TASK DATA Block Start

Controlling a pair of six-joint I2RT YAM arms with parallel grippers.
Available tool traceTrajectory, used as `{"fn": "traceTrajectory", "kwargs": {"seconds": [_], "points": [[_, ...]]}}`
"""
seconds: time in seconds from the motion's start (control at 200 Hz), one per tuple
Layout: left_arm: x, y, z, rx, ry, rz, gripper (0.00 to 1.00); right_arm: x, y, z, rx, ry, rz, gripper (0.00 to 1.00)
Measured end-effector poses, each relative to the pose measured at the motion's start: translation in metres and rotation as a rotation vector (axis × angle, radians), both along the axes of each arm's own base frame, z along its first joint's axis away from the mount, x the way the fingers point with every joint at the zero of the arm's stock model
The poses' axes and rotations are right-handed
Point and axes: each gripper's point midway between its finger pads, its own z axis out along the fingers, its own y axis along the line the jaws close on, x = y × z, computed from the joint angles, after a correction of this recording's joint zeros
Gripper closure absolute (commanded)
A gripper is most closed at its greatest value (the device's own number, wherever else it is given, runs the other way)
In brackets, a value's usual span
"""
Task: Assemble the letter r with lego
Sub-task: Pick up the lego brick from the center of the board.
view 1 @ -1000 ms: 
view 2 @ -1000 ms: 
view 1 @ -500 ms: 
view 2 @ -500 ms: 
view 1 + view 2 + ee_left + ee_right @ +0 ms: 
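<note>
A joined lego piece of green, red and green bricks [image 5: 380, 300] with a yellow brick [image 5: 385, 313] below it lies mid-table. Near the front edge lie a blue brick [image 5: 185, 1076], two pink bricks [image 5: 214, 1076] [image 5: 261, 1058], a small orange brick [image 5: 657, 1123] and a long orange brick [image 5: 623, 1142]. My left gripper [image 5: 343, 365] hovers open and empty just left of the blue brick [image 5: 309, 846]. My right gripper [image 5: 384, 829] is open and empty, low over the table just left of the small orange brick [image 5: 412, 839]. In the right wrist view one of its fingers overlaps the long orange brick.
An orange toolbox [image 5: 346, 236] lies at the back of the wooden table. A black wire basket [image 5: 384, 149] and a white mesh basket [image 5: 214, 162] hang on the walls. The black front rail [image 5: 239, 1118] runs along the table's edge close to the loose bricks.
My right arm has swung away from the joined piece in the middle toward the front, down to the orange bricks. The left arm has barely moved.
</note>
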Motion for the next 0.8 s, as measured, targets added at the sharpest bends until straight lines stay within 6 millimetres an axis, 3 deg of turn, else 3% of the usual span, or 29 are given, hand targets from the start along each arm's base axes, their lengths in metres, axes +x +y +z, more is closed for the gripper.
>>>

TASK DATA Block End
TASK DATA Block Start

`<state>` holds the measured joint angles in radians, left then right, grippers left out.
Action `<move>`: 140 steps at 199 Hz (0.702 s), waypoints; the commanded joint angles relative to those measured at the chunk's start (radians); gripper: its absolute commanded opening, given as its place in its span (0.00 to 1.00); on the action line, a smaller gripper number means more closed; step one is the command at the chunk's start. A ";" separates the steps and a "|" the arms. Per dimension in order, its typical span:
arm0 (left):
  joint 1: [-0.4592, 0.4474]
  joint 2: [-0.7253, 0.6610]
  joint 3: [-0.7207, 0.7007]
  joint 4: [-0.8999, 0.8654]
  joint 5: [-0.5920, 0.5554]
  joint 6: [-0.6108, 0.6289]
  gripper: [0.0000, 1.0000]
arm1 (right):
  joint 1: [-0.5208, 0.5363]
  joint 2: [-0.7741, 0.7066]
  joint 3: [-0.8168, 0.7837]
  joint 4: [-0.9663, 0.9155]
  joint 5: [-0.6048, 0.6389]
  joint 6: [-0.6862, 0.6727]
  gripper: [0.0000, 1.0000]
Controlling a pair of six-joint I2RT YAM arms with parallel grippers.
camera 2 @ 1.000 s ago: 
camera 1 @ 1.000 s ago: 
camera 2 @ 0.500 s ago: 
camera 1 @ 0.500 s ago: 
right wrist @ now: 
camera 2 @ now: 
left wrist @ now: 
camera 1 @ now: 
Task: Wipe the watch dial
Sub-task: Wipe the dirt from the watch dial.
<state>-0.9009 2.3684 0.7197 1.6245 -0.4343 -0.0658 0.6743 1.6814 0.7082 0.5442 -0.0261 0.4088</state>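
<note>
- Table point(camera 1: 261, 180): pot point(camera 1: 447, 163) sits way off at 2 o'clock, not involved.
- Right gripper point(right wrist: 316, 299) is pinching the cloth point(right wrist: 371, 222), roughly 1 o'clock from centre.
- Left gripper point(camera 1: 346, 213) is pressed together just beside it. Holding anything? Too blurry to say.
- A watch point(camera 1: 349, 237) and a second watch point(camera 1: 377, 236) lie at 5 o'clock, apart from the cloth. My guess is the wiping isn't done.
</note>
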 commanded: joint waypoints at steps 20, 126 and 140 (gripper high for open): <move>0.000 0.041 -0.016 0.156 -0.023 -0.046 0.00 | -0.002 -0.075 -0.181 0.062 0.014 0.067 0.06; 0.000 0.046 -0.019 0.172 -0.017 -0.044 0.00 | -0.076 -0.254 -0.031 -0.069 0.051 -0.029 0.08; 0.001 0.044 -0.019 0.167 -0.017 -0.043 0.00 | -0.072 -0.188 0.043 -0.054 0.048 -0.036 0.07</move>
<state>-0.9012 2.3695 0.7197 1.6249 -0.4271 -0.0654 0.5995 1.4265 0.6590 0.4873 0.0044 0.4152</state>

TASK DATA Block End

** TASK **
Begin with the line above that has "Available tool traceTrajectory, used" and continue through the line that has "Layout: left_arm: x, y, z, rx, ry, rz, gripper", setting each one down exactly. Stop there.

** EXERCISE RESULT **
Available tool traceTrajectory, used as `{"fn": "traceTrajectory", "kwargs": {"seconds": [_], "points": [[_, ...]]}}`
"""
seconds: time in seconds from the motion's start (control at 200 Hz), one per tuple
Layout: left_arm: x, y, z, rx, ry, rz, gripper (0.00 to 1.00); right_arm: x, y, z, rx, ry, rz, gripper (0.00 to 1.00)

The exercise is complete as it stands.